Fake ETF Shares..



If somebody were to tell you that you do not technically own your shares in a public company, you probably wouldn’t believe them, would you? That seems rather ridiculous, doesn’t it? Many people have their life-savings invested in the stock market, and how could somebody else own something that you paid for with your own money?

Unfortunately it’s true, and you are not the legal owner of your investments. The banks and brokers are the real owners, and you are just issued an entitlement, an unusual relationship that they characterize as “street name” ownership, and all shares are held in book-entry form (electronically) at the DTCC, with the banks and brokers acting as the registered holders on the company’s books.







“Under Article 8, the beneficial owner of the shares held in a custodial account with an intermediary (such as a broker) is considered to be the holder of a “securities entitlement” in a “financial asset” which is ultimately held by a depository”,

Marcel Kahan, The Georgetown Law Journal










Now for the trip down the rabbit hole. What would you say if someone were to tell you that, through this ownership structure, these mega-banks and brokers can technically invent fictitious share entitlements that don’t actually exist ?


You’d probably tell them they were full of sh*t, wouldn’t you?

That’s a conspiracy you’d say!


Fake news!
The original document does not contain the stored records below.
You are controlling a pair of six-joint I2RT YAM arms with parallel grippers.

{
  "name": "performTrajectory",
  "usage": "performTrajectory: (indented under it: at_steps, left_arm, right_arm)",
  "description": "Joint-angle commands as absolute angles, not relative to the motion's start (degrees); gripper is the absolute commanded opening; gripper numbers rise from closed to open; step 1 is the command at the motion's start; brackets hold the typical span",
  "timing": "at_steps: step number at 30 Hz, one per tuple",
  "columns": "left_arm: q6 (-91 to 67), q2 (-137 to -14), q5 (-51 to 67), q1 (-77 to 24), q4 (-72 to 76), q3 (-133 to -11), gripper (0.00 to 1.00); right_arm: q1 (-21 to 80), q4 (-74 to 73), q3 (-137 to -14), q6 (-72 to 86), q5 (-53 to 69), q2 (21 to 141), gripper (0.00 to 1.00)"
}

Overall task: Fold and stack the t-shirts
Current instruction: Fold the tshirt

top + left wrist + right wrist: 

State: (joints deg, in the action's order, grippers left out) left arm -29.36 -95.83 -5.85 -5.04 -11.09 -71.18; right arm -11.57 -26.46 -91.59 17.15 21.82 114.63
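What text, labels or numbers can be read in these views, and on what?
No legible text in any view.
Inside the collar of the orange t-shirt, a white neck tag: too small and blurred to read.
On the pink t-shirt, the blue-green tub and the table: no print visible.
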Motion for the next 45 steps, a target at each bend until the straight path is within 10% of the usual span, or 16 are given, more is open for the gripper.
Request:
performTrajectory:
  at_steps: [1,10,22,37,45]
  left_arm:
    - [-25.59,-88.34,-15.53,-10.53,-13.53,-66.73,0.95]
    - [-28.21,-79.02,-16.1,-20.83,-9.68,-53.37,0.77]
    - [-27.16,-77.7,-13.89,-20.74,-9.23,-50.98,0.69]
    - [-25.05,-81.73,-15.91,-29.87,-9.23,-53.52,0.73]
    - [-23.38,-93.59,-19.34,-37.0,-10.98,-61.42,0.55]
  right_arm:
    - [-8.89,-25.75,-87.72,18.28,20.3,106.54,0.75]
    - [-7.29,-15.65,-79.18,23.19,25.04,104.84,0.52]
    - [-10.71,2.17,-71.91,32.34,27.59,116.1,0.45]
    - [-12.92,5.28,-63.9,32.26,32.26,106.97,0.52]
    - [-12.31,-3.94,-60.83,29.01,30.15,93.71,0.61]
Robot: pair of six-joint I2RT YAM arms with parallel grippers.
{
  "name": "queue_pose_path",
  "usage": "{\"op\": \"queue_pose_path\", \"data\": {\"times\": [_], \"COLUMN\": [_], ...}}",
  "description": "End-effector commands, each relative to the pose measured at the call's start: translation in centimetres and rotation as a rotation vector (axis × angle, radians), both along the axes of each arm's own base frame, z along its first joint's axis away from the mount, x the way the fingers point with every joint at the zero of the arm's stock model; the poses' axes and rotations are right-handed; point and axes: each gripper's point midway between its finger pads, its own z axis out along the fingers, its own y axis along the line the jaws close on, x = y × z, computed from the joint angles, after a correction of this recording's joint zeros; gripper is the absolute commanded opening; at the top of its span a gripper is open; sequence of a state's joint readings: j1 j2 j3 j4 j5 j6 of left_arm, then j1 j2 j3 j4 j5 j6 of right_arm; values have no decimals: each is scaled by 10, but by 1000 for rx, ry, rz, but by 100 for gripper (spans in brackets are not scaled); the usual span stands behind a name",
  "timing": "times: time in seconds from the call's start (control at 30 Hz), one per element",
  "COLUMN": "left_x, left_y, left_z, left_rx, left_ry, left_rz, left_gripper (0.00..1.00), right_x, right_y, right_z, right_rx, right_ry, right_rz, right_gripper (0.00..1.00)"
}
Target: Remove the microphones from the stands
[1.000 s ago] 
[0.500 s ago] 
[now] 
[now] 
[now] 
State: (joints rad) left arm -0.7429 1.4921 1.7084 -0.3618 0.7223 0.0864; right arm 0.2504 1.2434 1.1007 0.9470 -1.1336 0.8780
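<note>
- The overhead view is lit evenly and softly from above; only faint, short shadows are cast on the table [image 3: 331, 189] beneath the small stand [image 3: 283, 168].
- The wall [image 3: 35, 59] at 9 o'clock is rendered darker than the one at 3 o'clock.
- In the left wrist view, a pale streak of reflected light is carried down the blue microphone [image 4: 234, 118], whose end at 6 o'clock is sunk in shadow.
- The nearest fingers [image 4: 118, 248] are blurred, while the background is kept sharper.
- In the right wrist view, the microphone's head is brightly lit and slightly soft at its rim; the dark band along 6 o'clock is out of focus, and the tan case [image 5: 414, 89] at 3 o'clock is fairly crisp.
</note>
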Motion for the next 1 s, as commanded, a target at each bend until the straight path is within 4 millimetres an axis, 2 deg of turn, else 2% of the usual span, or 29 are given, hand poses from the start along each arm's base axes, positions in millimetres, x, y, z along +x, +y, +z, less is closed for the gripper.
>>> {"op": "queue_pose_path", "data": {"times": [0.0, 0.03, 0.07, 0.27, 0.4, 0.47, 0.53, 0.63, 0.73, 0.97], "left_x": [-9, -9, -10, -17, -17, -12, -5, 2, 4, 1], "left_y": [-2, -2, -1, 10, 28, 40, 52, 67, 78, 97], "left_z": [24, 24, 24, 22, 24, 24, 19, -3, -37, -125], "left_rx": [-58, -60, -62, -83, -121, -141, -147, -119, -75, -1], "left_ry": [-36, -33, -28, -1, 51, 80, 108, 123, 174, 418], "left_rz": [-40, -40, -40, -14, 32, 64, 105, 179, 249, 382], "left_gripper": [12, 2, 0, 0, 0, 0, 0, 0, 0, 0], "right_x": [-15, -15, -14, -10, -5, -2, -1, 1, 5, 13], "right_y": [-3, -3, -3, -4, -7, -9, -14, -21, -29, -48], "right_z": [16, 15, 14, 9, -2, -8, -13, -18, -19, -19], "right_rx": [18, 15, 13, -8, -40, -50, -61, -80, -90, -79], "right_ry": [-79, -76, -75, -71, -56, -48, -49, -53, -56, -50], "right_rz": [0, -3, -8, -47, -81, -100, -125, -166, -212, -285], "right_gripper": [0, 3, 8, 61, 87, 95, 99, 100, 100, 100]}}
Somebody call the fact-checkers!


Only publicly traded companies have the right to create and redeem shares, and brokers are just the middlemen that facilitate capital formation, so they can’t create shares, right?













… it’s already happened…












As you can see in the image below, the traders were issued buy-in notifications by their clearing firm via email, giving them time to find someone who is willing to loan out new shares long enough so the 13 day forced buy-in date is reset back to day #1.






Just for anybody who doesn’t know, a clearinghouse is the middleman that sits between a trade, guaranteeing both the buyer and the seller receives their cash or securities. If a buyer or seller fails to deliver the cash or securities, they guarantee delivery to the counterparties by making up for the loss with their own money.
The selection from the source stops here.